When your product relies on user generated content, you can’t really start attracting users without content, and if there are no users, there is no content. This problem plagued us during the early years of Wattpad, the company was bootstrapped, money was very tight and we had families to feed. There came a point when we almost pulled the plug on Wattpad. But we also came up with a great way to buy more time so Wattpad could percolate: we launched a second company, FeedM8 (pronounced FeedMate). FeedM8 was a product that helped bloggers and publishers extend their reach and monetize content. Within a short time frame that company also saw explosive growth, so Ivan and I focused on FeedM8 to pay the bills and keep the lights on. The revenue from FeedM8 gave Wattpad the runway it wouldn’t have otherwise had to reach its stride.
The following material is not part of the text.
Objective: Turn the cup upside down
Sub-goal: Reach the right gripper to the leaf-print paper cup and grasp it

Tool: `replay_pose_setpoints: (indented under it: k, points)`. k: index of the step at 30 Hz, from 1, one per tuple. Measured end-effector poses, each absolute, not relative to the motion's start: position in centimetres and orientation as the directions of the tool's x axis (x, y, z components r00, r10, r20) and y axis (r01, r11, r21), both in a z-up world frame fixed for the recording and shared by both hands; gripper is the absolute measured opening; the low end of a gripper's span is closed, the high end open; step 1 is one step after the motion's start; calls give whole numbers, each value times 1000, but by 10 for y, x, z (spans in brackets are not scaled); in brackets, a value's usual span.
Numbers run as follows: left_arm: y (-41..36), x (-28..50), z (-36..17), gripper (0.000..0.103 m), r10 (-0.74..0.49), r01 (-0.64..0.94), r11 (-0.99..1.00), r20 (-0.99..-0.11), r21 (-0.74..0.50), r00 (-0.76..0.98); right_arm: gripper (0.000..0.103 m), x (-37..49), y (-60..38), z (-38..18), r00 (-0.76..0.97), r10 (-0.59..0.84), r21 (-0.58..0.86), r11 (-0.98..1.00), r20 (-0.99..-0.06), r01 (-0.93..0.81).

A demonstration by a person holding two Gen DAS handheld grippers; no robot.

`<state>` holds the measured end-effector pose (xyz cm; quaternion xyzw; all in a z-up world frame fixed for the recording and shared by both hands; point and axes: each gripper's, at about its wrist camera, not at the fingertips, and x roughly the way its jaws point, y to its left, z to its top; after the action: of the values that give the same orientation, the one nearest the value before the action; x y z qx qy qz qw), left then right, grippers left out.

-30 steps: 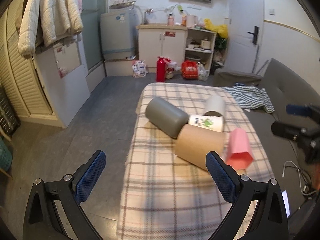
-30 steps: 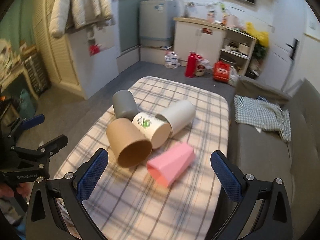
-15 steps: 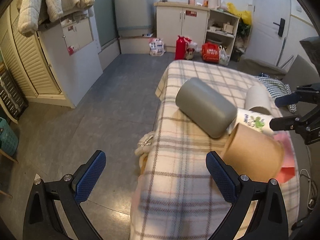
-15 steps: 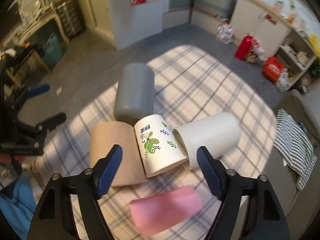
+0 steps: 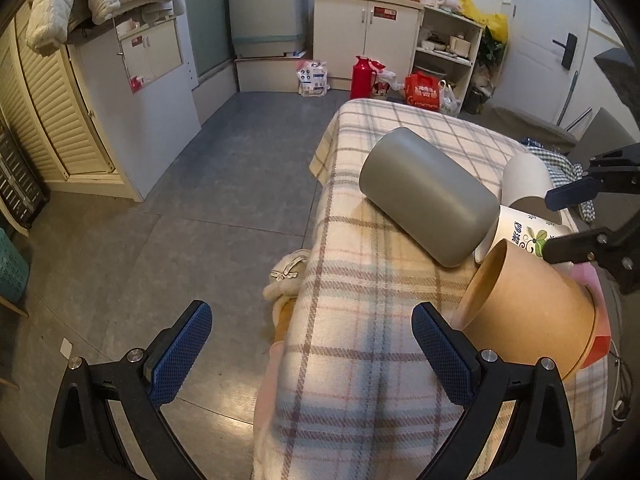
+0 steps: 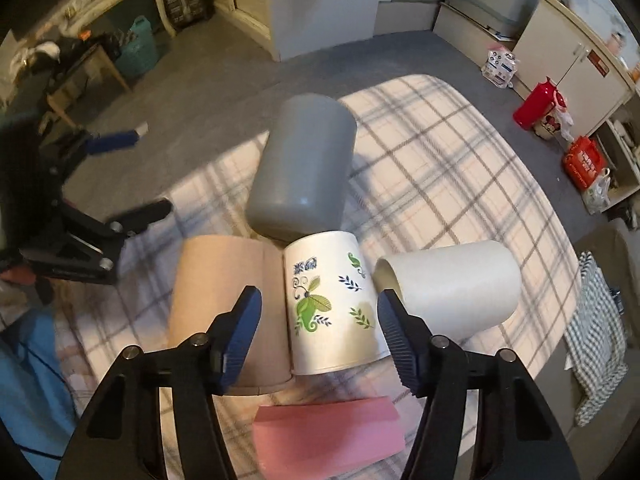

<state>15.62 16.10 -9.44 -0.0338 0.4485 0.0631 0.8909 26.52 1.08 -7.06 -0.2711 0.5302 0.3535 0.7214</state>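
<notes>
Several cups lie on their sides in a cluster on a plaid-covered table [image 6: 460, 168]: a grey cup [image 6: 304, 168], a brown paper cup [image 6: 224, 292], a white cup with green leaf print [image 6: 332, 300], a plain white cup [image 6: 448, 284] and a pink cup [image 6: 328, 440]. My right gripper [image 6: 320, 328] is open just above the leaf-print cup, one finger on each side of it, not touching. My left gripper [image 5: 312, 344] is open and empty at the table's left edge, close to the brown cup [image 5: 524, 316]. The grey cup [image 5: 428, 196] lies beyond it.
The plaid table's left edge [image 5: 304, 280] drops to a grey floor. A sofa with a checked cloth [image 6: 600, 340] stands on the right. Cabinets, a washing machine [image 5: 264, 8] and a red thermos [image 5: 360, 76] stand at the far wall.
My right gripper has come down and forward over the cups and narrowed around the leaf-print cup. My left gripper has shifted left to the table's edge and stayed open.
</notes>
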Motion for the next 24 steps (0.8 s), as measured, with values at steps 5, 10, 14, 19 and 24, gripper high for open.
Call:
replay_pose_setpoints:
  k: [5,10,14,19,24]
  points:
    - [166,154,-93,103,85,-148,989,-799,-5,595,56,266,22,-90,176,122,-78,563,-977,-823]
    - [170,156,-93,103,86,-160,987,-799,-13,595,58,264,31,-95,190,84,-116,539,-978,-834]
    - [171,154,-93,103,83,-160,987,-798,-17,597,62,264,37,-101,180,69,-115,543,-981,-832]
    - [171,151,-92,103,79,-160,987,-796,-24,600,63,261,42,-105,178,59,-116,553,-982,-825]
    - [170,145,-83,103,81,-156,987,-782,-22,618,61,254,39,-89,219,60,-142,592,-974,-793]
FeedM8 was eventually sold to Upstream Systems and by this time Wattpad’s organic growth was reaching a sustainable level.
You’ve often compared Wattpad with Youtube; will Wattpad ever start paying their content creators, just like Youtube eventually did? Why or why not?
Everyone is a content producer these days, with a small percentage of content producers being compensated financially. YouTube is a great example of that. It is fair to assume that Wattpad will provide a mechanism for a percentage of our users to make money, either directly or indirectly.
Is there anything you want to add?
I feel that the Wattpad team is sitting on an opportunity of a lifetime to do something very transformative. Wattpad is creating a completely new to tell stories, and in fact storytelling has not changed much since Gutenberg invented movable types a few hundred years ago. So, we are doing something that can impact a lot of people’s lives in a very positive way and we are grateful for that.